In this repository you can find the four datasets used in this paper in two formats, CSV and RData.
Dataset 1. Maize grain yield prediction. As previously reported by Montesinos-Lopez et al. (2016) this dataset consists of a sample of 309 maize lines evaluated for three traits: anthesis-silking interval, plant height, and grain yield (GY). Each trait was evaluated in three optimal environments (denoted Env1, Env2 and Env3).
Dataset 2. Groundnut seed yield per plant (SYPP) prediction. The phenotypic dataset Pandey et al. (2020) contains information on the phenotypic performance for various traits in 4 environments. It contains 318 lines in 4 environments denotes as Environment1, (ENV1): Aliyarnagar_Rainy 2015; Environment2 (ENV2):Jalgoan_Rainy 2015; Environment3 (ENV3):ICRISAT_Rainy 2015; Environment4 (ENV4):ICRISAT Post-Rainy 2015. The dataset is balanced, giving a total of 1272 assessments with each line included once in each environment.
Dataset 3. Chickpea biomass prediction. The phenotypic dataset reported by Roorkiwal et al. (2018) contains information for 315 lines evaluated in 6 environments (denoted as 1, 2, 4, 5, 6, 7) for biomass. The dataset is balanced with all lines assessed in all environments, giving a complete observation dataset for 1,890 lines.

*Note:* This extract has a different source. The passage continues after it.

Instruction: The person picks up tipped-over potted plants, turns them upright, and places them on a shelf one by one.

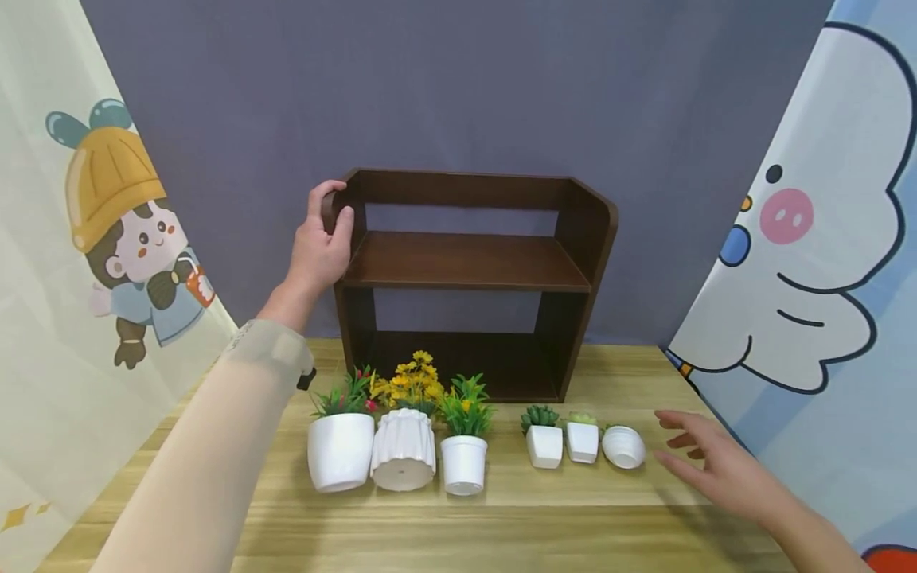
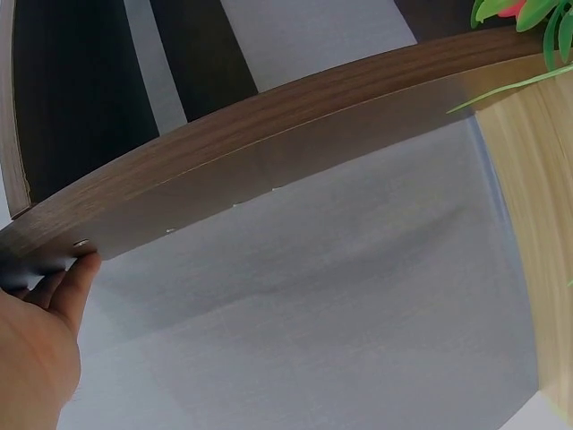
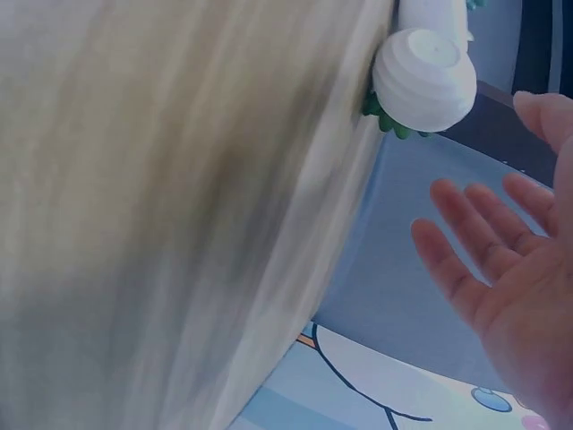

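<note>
A dark brown wooden shelf unit (image 1: 473, 263) stands at the back of the wooden table (image 1: 501, 509). My left hand (image 1: 322, 239) grips the top of its left side panel (image 2: 269, 170), fingers curled over the edge. In front stand three larger white pots (image 1: 340, 450) with green, yellow and red plants, then two small square succulent pots (image 1: 544, 442). A small round ribbed white pot (image 1: 623, 446) (image 3: 425, 76) lies tipped on its side at the right end. My right hand (image 1: 698, 458) (image 3: 501, 269) hovers open just right of that pot, fingers spread, touching nothing.
Cartoon-printed curtains hang on the left (image 1: 107, 239) and on the right (image 1: 809, 239), close to the table's corners. A grey backdrop (image 1: 458, 87) hangs behind the shelf. Bare wood lies in front of the row of pots.
</note>
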Demonstrator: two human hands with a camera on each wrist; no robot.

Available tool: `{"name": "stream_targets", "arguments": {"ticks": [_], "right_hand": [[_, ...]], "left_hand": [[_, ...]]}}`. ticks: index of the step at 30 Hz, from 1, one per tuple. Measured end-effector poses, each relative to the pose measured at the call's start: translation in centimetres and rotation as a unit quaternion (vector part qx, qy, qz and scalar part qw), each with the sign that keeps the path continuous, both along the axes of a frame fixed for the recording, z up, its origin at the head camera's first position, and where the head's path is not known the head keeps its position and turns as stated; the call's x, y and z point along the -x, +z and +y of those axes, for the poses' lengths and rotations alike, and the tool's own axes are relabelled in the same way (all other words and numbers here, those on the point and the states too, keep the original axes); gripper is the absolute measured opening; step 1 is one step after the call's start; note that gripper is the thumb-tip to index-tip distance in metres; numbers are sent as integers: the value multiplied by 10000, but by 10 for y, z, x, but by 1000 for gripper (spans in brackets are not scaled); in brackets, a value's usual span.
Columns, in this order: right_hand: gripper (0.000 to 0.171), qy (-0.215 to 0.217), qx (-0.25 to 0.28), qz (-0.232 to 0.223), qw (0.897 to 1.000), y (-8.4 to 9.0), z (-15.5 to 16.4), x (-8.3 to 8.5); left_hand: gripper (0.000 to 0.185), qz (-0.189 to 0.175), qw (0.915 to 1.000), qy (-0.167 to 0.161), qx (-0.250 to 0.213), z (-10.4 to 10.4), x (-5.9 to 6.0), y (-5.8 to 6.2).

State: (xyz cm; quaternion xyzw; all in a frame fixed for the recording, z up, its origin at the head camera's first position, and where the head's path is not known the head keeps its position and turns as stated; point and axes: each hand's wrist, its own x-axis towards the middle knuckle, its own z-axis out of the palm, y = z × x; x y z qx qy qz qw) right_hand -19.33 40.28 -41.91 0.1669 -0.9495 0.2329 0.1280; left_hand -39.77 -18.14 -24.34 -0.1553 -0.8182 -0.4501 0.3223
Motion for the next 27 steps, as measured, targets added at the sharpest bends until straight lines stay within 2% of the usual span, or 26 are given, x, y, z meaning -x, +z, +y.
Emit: {"name": "stream_targets", "arguments": {"ticks": [3, 7, 11, 13, 16, 19, 22, 27], "right_hand": [[59, -70, 196, -337, 9992, -2, -3, 2], [62, -497, 486, -1037, 9922, -5, -7, 4], [73, -971, 1086, -1962, 9697, -9, -10, 7], [77, -1088, 1406, -2245, 9581, -11, -11, 8], [78, -1141, 1556, -2378, 9519, -13, -12, 7], [76, -1141, 1584, -2390, 9512, -14, -14, 6], [75, -1135, 1605, -2391, 9509, -13, -15, 5], [73, -1073, 1577, -2307, 9541, -11, -16, 7]], "left_hand": [[47, -7, 10000, 0, 34, -1, 0, 1], [47, -37, 10000, -40, -1, -1, 1, 2], [47, -30, 10000, -64, -58, -1, 3, 1], [47, 1, 9999, -99, -73, -1, 4, 0], [50, 79, 9999, -147, 1, -1, 4, 0], [53, 301, 9993, -175, 129, -2, 5, 2], [53, 592, 9979, -203, 170, -2, 5, 8], [45, 1038, 9944, -32, 200, 2, 8, 21]]}}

Spring wheat data was available from the Global Wheat Program (GWP) at the International Maize and Wheat Improvement Center (CIMMYT) from elite yield trials (EYT) evaluated in four selection environments (denoted Bed5IR, EHT, Flat5IR, FlatDrip). The dataset included the performance data from the 2016-2017 cycle from a total of 980 lines assessed in the four environments, giving 3920 observations.
...